Sec. 204. Servicing rights; representations and warranties
278 words·~1 min read·
/bill/114/hr/1491/ih/section-204·A research copy — for the controlling text, always check the official state or federal source. Not legal advice.
The servicing rights for mortgage-backed securities issued by the Issuing Platform shall be controlled by— the reinsurance company reinsuring the first 5 percent loss position on such securities; or in the case of securities that do not have a reinsurance company reinsuring the first 5 percent loss position or with respect to which the such reinsurance company is insolvent, Ginnie Mae. The party controlling the servicing rights described under subsection
(a)shall also control the advancing of payments.
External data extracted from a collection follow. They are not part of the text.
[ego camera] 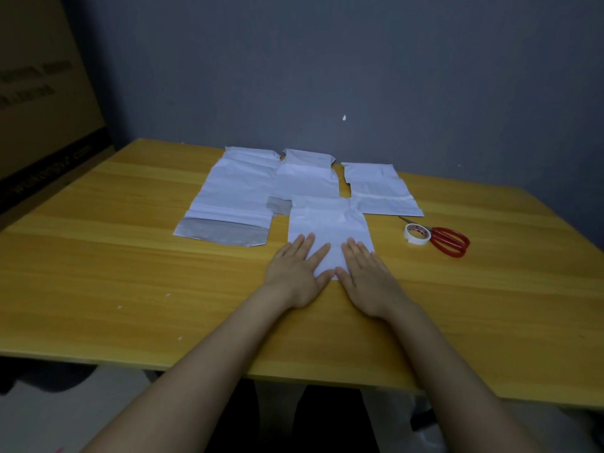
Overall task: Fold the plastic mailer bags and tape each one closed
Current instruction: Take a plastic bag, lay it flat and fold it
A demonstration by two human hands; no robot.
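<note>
Now | 4 mailer bags (228,191) (307,174) (379,191) (330,227) | 1 tape roll (417,234) | 1 scissors (449,240) | 2 hands (295,273) (369,279)

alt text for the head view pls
The left hand and right hand press flat on a white mailer bag on a yellow table. Behind lie three more mailers; at right, a tape roll and red scissors.

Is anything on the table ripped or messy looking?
A little. The right mailer bag has a jagged, torn-looking left edge. A few tiny white scraps lie on the table, nearer the person. Nothing looks spilled.
</note>
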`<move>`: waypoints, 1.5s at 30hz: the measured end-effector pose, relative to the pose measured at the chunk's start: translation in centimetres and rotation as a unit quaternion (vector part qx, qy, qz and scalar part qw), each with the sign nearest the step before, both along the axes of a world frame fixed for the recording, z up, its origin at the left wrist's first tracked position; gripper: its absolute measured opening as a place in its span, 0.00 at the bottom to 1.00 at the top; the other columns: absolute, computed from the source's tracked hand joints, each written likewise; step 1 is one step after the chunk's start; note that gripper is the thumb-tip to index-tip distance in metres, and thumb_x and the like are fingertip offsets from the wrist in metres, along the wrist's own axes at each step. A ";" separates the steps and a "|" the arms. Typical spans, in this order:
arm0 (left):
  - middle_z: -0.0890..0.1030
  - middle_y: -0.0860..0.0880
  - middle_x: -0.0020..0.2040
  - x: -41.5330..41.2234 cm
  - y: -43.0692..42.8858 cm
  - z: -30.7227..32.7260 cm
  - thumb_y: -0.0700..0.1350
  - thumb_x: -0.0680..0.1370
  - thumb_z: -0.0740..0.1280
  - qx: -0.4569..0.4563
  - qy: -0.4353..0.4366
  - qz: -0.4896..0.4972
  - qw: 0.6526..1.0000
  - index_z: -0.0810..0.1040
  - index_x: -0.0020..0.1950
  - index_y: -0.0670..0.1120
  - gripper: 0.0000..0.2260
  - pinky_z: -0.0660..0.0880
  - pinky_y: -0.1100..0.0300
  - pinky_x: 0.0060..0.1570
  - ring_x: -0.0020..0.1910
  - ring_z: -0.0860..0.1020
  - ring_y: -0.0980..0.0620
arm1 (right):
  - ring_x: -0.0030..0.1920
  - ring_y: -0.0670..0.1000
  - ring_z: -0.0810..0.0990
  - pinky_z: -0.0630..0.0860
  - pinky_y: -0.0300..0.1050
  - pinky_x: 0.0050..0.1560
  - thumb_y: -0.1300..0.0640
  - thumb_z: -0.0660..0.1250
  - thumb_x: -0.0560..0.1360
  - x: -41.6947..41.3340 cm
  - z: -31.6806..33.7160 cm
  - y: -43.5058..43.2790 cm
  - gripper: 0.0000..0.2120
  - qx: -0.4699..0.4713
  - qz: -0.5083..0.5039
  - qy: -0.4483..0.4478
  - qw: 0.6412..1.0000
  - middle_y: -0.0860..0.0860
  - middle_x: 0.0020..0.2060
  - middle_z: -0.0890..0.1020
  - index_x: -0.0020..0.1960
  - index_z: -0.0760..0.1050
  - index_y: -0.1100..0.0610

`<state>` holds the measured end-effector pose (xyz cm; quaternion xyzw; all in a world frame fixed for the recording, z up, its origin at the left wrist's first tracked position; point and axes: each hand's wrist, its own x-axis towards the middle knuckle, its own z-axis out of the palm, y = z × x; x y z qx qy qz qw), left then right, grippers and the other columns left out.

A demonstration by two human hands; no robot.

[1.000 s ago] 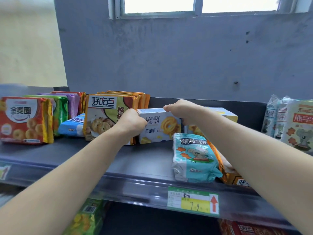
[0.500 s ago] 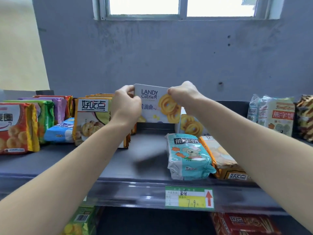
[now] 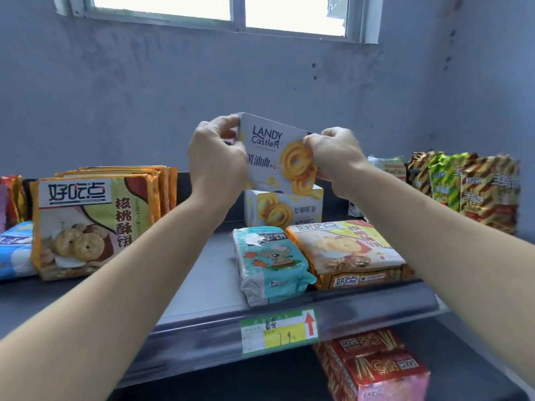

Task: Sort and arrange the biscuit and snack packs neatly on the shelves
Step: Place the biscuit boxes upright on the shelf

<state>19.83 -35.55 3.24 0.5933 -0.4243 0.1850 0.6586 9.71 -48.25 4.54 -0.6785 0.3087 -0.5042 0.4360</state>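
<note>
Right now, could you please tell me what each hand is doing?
Left hand: closed on the left end of the Landy box, held above the shelf.
Right hand: closed on the box's right end.

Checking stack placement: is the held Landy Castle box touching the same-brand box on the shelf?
Cannot tell. In the head view the held box overlaps the shelf box top edge; no gap or contact shows.

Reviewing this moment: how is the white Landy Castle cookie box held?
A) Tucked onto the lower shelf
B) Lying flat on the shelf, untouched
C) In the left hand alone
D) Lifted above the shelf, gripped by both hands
D: the left hand and right hand grip opposite ends of the Landy Castle box, raised clear of the shelf.
</note>
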 end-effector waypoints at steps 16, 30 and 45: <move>0.81 0.44 0.43 -1.0 -4.6 -5.1 0.33 0.73 0.69 0.076 0.188 -0.110 0.973 0.79 0.53 0.43 0.11 0.80 0.57 0.42 0.42 0.80 0.48 | 0.53 0.55 0.79 0.77 0.55 0.59 0.67 0.69 0.72 -4.4 -3.1 -8.1 0.09 0.028 0.118 0.060 0.991 0.52 0.50 0.79 0.48 0.75 0.55; 0.79 0.47 0.58 -1.5 -5.6 -5.9 0.54 0.81 0.55 0.342 0.141 0.017 0.929 0.76 0.60 0.41 0.20 0.71 0.55 0.59 0.56 0.76 0.48 | 0.56 0.49 0.78 0.75 0.44 0.49 0.34 0.47 0.77 -5.3 -7.1 -11.3 0.25 -0.004 0.311 0.246 0.918 0.45 0.55 0.81 0.65 0.70 0.45; 0.79 0.47 0.60 -1.0 -3.4 -5.9 0.53 0.82 0.55 0.344 0.098 0.007 0.934 0.74 0.64 0.45 0.18 0.73 0.51 0.61 0.58 0.77 0.47 | 0.50 0.49 0.73 0.67 0.40 0.46 0.43 0.62 0.77 -4.6 -7.9 -9.2 0.32 -0.131 0.253 0.291 0.913 0.43 0.45 0.74 0.76 0.51 0.41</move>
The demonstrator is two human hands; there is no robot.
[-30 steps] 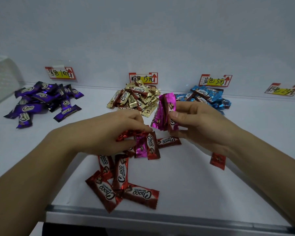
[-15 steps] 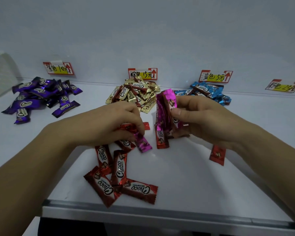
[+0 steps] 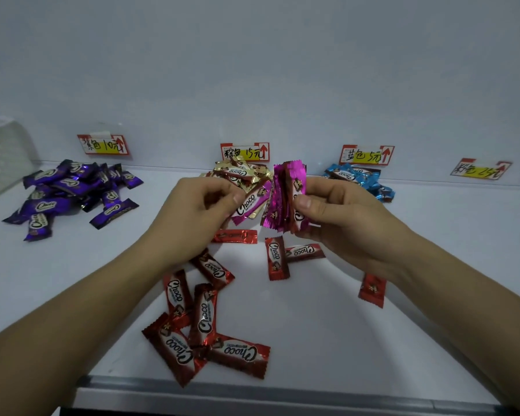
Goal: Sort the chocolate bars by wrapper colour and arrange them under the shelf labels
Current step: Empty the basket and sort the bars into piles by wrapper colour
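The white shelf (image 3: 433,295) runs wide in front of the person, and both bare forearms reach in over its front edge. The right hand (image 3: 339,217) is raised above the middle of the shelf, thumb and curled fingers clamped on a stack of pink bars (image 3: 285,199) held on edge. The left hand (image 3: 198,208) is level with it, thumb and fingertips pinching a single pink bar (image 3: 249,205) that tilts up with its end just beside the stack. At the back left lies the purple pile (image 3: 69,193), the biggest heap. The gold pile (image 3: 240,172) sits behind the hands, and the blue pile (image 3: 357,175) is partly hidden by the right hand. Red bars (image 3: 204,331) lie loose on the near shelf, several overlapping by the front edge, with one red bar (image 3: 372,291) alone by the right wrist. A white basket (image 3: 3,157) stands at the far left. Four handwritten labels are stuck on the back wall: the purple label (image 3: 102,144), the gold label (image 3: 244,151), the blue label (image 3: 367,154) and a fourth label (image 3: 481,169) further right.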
With respect to each pool securitized by the Issuing Platform, there shall be a collateral manager who shall— oversee representations and warranties; act for the benefit of investors; and in the case of a mortgage loan that is in breach of the representations and warranties, facilitate the repurchase or replacement of such mortgage loan with a mortgage loan that is in compliance with representations and warranties. Ginnie Mae and the Secretary of the Treasury shall, jointly, conduct a study to determine— the proper roles and responsibilities with respect to fiduciary duty for each participant in a private label security; the appropriate compensation for such a fiduciary duty; and the proper placement for such a fiduciary duty role. In carrying out the study required under subparagraph (A), Ginnie Mae and the Secretary shall take into account stakeholder efforts to conclude which party (if any) should have a fiduciary duty attached to it. Upon completion of the study required under subparagraph (A), Ginnie Mae and the Secretary shall issue a report to the Congress containing all findings and determinations made in carrying out such study. Disputes between parties to a security issued by the Issuing Platform shall be subject to mandatory arbitration.